PALLADIO (ANDREW).
Andrew Palladio, the celebrated architect, was born in 1518, at Vicenza, in Lombardy. He learnt the principles of his art from Trissino; after which he studied at Rome, and on his return to Lombardy constructed a number of noble edifices. He was employed in various parts of Italy, particularly at Venice, where he built the palace Foscari. His treatise on Architecture was printed at Venice in 1570, folio; and again at London in 1715, in 3 vols. folio. In 1730, Lord Burlington published some of this architect’s designs, in one volume folio. Palladio used to relate an anecdote of an artist who dedicated the different apartments in a gentleman’s house to several moral virtues, as Chastity, Temperance, and Honesty; so that each guest might be appointed to the room sacred to his favourite virtue. The rich and young widow would be lodged in “Chastity,” the alderman in “Temperance,” and the prime minister in “Honesty,” etc. Palladio died in the year 1580. A monument was erected to his memory at Vicenza, in 1845, the Count G. Velo having bequeathed 100,000 livres for that purpose. It is thus described in The Builder in 1846:—
“The statue of Palladio stands on a pedestal, two storeys in height, with a genius by his side in the act of crowning him. Seated on the first story of the pedestal, against the angles of the upper portion, which is less in size than the lower, are two allegorical figures, one representing Vicenza with a wreath in her left hand, and looking up with pride at the artist; the other Architecture, depicting the history of the art on a scroll, by a representation of a primitive hut, and the Pantheon. Between these two figures on the upper part of the pedestal, is sculptured in bas-relief the baths of Caracalla, to express that it was by the study of the antique monuments that Palladio formed himself.

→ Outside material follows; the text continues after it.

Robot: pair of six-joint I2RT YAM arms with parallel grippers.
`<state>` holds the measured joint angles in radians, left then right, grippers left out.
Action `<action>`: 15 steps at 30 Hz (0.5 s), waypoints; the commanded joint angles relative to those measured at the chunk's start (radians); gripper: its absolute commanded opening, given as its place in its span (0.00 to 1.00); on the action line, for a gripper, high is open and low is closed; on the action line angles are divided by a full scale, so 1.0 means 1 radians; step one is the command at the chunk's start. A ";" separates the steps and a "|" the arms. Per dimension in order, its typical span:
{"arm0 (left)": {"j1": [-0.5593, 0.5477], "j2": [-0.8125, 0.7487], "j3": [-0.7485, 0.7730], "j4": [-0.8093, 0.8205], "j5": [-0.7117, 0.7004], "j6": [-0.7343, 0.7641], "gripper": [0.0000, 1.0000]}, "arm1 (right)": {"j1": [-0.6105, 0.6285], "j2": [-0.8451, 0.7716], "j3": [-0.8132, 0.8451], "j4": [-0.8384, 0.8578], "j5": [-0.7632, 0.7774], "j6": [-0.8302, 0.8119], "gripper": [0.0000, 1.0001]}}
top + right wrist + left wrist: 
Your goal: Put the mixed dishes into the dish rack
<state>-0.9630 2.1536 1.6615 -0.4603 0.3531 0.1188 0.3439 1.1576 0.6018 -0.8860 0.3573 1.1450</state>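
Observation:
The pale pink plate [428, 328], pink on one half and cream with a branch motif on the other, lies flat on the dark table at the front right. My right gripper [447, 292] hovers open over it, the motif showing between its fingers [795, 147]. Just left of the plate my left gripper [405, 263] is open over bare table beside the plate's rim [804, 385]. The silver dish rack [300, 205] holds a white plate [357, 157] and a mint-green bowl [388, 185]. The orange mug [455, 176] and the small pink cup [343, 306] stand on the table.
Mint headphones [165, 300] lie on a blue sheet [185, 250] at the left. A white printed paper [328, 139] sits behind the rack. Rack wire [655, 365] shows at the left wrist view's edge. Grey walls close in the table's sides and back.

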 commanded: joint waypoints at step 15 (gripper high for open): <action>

“At the foot of the whole is a sarcophagus, in imitation of that of Agrippa, containing the remains of the artist.
“The monument stands within an octagon chapel in the new public cemetery of the city, and is the work of M. Fabris, a sculptor of Vicenza. The material is Carrara marble.”
JACQUES CALLOT’S ETCHINGS.
“Etching is the writing by which the artist conveys his thoughts. With etching he can allow himself every liberty of touch and fantasy. Etching does not freeze his inspiration by its slow progress: it has all the qualities of a steed at full gallop. Callot, who was so varied, so original, so capricious, so fertile, and so ready, is the greatest master of the art of etching.
“The works of Callot consist of nearly sixteen hundred plates, including those of Israel. We must pass with the rapidity of a bird upon the wing almost all his small religious subjects. Callot, without fantasy, is not himself; it is plain that he grows tired with works where patience is required. The subjects in which he revels in all the luxury, in all the splendour, in all the originality, of his talent, are ‘The Temptation of Saint Anthony,’ ‘The Fair della Madonna Imprunetta,’ ‘The Tortures,’ ‘The Massacre of the Innocents,’ ‘The Misfortunes and Horrors of War,’ and tatterdemalions of every form and every kind, from the hectoring bully to the beggar enveloped in his rags.
“He etched with marvellous facility, having finished on more than one occasion a plate in a single day. His magic hand, and his imagination so rich and so quick, often accomplished a feat of this description in playing, as it were. It often happened,—as, for instance, in his ‘Livre des Caprices’ (Book of Caprices), and in his fantastic and grotesque works,—to let his hand follow its own course. While chatting with his friends, he would give utterance to some joke at the same time that he made a stroke, and was himself lost in wonder at having produced a figure. His graver, too, was so fertile in resources, that in all his numerous creations he never repeated himself. He was, however, an artist who treated his art seriously, and who studied incessantly, full of his task, and fond of the glimmer of the midnight lamp. He had the passion of creating tatterdemalions, bullies, and mountebanks, as other men have the passion of play. Whenever he sat up to work, he used to tell his friends that he was going to pass the night in the bosom of his family.”